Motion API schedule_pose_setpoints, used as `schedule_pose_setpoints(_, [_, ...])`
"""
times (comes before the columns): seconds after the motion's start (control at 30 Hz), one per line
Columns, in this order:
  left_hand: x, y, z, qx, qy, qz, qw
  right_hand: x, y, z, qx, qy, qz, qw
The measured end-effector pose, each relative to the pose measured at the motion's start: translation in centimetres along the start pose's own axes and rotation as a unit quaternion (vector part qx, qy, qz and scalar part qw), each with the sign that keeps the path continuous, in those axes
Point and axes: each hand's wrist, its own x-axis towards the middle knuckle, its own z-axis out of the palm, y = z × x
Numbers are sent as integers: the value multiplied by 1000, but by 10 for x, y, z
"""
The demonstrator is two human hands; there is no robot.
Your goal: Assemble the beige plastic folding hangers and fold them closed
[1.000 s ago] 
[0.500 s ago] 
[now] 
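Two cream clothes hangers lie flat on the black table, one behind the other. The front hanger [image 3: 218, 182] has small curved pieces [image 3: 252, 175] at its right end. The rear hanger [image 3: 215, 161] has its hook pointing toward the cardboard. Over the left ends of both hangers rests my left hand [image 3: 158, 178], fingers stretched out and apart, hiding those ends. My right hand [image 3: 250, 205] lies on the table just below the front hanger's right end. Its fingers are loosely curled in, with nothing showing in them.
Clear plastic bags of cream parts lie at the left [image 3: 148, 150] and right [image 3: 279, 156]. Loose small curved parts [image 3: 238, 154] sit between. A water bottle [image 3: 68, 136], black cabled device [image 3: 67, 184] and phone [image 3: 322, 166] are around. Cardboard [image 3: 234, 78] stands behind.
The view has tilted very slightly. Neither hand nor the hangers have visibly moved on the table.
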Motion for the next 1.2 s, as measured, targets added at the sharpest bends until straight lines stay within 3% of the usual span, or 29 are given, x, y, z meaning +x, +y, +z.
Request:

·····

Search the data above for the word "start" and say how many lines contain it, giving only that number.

2